したがって、この地域の文化的なつながりは深く、荒川東岸のさいたま市、上尾市、桶川市、鴻巣市のあたりは同じ地域としてまとめられ、かつては足立郡と呼ばれていた。足立郡は南北に細長く、鴻巣はかなり北のほうにあるが「南部地域」に含められることも多い。ちなみに東京23区の足立区は、この足立郡から名前が採用されている。

川越街道と東武東上線

二つ目の道路は川越街道。川越街道は名前の通り江戸と川越をつなぐ道路で、板橋宿で中山道から分岐して上板橋、練馬、白子、膝折、大和田、大井、川越へと至る。あまり有名な地名はないが、白子は和光市、膝折は朝霞市、大和田は志木市、大井はふじみ野市に位置する。
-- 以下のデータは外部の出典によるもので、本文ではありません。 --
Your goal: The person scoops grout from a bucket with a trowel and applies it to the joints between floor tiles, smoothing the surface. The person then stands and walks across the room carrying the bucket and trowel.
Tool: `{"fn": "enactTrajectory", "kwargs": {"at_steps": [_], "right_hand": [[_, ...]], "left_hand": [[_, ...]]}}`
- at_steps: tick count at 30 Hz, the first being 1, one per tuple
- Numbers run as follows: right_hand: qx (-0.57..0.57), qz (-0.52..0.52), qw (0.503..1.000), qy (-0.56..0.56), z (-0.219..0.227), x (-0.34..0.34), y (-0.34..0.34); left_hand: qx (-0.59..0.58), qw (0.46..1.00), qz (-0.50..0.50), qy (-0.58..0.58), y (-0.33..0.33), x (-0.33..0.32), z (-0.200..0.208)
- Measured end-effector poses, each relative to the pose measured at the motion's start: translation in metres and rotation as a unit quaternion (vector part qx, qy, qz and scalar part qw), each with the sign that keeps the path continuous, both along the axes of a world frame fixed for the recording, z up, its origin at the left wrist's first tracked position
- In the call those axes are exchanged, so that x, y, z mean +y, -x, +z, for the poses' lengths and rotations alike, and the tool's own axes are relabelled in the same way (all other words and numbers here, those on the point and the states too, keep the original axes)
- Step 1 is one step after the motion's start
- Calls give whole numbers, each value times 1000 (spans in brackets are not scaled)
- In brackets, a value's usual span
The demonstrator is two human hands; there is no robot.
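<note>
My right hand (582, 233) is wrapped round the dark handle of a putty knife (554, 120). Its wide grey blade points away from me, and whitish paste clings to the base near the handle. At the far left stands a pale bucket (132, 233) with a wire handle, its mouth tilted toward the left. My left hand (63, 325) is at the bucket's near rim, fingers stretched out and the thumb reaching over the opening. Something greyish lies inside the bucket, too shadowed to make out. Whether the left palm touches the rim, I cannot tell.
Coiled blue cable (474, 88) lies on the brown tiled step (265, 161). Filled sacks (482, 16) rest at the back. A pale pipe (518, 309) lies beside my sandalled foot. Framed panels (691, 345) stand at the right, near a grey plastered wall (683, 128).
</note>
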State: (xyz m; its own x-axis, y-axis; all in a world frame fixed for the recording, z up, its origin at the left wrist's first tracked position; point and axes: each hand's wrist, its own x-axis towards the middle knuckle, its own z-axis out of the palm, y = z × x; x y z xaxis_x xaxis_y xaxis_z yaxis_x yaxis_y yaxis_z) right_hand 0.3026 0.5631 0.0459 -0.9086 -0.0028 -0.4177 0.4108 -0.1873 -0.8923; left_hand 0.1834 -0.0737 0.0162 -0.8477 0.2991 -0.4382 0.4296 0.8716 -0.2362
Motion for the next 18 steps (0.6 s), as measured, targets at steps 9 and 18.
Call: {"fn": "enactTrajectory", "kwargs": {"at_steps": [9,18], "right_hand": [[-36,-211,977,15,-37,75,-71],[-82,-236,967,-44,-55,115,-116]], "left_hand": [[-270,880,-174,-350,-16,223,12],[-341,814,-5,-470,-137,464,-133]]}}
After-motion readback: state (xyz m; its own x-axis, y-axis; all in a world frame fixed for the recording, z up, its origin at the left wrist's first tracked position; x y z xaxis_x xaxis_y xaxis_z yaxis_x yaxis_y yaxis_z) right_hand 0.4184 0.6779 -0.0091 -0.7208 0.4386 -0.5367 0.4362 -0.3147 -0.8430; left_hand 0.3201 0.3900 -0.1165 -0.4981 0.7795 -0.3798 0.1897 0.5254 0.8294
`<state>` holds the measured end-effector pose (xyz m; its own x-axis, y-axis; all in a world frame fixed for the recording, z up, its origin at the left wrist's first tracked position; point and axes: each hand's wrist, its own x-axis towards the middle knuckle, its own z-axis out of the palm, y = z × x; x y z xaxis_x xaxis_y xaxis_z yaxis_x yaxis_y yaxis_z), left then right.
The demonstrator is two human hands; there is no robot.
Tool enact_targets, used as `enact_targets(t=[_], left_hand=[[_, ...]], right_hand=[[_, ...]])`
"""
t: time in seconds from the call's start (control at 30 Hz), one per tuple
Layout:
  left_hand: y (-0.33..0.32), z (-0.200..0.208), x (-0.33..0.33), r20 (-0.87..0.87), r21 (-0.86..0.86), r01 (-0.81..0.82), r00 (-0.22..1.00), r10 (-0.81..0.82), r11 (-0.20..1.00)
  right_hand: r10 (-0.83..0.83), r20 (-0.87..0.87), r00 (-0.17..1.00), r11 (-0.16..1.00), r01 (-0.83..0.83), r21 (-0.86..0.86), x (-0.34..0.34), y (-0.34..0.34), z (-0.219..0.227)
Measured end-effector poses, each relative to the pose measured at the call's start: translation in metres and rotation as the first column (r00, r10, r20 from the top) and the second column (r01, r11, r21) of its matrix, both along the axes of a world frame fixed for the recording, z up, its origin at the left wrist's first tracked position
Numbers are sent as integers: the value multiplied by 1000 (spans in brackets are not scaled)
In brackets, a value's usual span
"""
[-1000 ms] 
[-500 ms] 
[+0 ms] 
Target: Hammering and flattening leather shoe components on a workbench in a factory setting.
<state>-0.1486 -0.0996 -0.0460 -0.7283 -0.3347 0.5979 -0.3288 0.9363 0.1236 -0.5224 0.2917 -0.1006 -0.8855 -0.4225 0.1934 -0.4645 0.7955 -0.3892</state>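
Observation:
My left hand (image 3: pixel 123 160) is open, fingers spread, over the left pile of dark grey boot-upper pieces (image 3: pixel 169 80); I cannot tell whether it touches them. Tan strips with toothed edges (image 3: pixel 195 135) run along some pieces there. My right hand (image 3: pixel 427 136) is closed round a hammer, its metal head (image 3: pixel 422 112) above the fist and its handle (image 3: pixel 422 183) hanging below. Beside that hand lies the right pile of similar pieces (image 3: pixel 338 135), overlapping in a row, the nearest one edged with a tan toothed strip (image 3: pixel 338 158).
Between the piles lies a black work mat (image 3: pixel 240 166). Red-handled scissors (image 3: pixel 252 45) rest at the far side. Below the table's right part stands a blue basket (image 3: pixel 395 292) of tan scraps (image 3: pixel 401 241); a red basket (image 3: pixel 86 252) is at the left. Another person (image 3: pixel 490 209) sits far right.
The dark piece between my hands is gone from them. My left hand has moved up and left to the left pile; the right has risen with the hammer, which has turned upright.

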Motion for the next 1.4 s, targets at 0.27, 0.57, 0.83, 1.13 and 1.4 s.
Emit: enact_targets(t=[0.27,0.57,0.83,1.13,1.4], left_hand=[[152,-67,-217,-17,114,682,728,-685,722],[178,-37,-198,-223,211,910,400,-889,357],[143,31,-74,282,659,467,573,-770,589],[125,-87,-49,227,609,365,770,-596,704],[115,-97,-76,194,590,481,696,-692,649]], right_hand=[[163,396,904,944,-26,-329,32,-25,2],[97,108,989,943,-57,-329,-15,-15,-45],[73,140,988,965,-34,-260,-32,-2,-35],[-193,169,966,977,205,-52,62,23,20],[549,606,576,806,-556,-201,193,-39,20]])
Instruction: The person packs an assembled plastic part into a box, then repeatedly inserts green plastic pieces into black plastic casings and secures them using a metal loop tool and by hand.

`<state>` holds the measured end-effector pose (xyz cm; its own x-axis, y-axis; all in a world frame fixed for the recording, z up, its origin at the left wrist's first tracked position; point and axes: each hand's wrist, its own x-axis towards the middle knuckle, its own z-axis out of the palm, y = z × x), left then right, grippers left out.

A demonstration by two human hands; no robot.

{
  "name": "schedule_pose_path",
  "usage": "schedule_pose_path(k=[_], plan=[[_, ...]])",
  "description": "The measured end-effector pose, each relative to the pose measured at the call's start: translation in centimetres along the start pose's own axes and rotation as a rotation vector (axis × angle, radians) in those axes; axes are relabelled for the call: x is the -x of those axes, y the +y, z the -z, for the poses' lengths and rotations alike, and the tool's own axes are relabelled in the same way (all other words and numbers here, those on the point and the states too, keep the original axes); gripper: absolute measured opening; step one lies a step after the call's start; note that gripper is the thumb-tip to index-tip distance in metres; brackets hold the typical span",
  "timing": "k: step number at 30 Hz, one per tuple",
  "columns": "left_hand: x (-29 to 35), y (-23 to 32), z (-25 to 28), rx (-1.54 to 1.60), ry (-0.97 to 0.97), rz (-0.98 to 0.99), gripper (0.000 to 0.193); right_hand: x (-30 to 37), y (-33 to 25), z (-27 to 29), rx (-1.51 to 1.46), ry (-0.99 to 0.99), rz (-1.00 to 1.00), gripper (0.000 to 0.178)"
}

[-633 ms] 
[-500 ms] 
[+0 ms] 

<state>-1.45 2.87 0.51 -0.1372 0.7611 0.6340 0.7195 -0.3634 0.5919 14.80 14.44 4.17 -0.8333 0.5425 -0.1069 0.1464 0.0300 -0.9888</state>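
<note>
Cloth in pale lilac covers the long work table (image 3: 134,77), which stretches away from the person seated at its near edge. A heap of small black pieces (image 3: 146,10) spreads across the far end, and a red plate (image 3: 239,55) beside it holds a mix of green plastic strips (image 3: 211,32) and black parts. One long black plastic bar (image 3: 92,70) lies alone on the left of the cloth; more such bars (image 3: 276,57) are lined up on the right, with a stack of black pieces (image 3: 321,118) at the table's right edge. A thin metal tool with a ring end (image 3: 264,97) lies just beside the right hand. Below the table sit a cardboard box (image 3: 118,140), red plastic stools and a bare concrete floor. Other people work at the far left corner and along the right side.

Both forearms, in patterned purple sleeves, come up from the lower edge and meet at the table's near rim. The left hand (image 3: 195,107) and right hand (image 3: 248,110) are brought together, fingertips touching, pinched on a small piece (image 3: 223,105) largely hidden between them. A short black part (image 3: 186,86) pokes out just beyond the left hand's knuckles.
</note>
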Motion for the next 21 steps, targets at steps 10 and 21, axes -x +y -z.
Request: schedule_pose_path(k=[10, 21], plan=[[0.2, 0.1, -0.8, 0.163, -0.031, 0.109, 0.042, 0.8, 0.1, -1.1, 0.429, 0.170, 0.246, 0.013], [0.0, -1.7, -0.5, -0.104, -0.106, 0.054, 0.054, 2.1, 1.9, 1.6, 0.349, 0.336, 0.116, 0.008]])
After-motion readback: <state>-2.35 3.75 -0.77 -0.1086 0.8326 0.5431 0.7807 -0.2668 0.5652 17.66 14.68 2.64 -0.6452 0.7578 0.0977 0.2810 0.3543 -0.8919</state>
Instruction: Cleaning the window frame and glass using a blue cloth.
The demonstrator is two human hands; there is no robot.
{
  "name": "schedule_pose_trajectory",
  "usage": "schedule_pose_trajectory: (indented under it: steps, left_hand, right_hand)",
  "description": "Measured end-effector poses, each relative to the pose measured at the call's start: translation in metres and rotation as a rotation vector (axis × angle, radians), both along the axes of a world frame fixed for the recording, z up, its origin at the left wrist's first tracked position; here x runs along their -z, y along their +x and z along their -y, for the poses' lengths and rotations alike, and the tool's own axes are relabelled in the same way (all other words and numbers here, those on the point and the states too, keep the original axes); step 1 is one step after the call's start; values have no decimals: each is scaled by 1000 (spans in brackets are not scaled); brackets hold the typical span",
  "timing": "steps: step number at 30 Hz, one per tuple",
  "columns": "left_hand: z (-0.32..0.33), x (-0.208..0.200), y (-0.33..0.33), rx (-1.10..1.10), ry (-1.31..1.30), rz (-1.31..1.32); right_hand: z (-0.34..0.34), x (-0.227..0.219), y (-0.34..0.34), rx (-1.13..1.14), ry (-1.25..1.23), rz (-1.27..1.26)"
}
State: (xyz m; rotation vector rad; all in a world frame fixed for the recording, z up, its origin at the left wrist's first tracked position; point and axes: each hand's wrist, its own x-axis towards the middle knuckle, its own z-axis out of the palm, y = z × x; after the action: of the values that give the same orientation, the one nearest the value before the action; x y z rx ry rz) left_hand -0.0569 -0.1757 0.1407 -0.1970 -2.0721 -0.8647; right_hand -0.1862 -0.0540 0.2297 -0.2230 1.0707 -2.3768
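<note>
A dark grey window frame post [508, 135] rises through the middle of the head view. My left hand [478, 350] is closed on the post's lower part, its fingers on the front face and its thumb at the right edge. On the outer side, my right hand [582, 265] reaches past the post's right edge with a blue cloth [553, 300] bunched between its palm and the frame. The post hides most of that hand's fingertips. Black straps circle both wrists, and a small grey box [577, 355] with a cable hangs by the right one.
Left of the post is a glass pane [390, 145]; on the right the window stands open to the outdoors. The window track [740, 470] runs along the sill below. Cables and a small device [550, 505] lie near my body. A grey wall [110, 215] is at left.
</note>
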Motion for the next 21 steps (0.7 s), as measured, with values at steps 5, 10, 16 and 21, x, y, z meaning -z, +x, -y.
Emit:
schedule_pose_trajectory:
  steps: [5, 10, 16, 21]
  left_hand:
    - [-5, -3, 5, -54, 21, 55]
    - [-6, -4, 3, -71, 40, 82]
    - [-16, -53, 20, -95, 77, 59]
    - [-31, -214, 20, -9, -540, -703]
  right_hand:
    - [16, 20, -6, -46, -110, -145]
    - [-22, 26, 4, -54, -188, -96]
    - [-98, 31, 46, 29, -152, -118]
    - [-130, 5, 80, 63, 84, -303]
こちらは現在の東武東上線が近いところを走っている。

荒川西岸の川越街道を中心とした地域は「西部地域」に分類される。荒川を挟んで南部地域と西部地域に分かれているというわけで、明治初期には埼玉県は荒川から東側が「埼玉県」、西側が「入間県」だったことがある。このとき埼玉県の県庁所在地は岩槻、入間県の県庁所在地は川越に置かれていた。もっとも、この入間県は二年も経たないうちに再編されて消滅した。

奥州街道と東武伊勢崎線

三つ目の道路は奥州街道で、こちらも五街道のひとつ。宿場町は千住、草加、越谷、粕壁、杉戸、幸手、栗橋の順に置かれ、栃木県へと続いた。このルートは東武伊勢崎線とかなり被っていて。この地域はかつて「埼玉郡」と呼ばれ、「足立郡」の東側にやはり南北に伸びていた。ちなみに現在は「東部地域」とされる。

中山道、川越街道、奥州街道という三つの街道は、高崎線、東上線、伊勢崎線という鉄道路線に姿を変えて、やはり東京を中心に文化圏を構成し続けている。埼玉県の西部地域、南部地域、東部地域をつなぐのは道路なら国道16号線、鉄道なら武蔵野線、川越線、東武野田線があるが、どれも東京に向かわない路線なので他と比べるとあまり人気がない。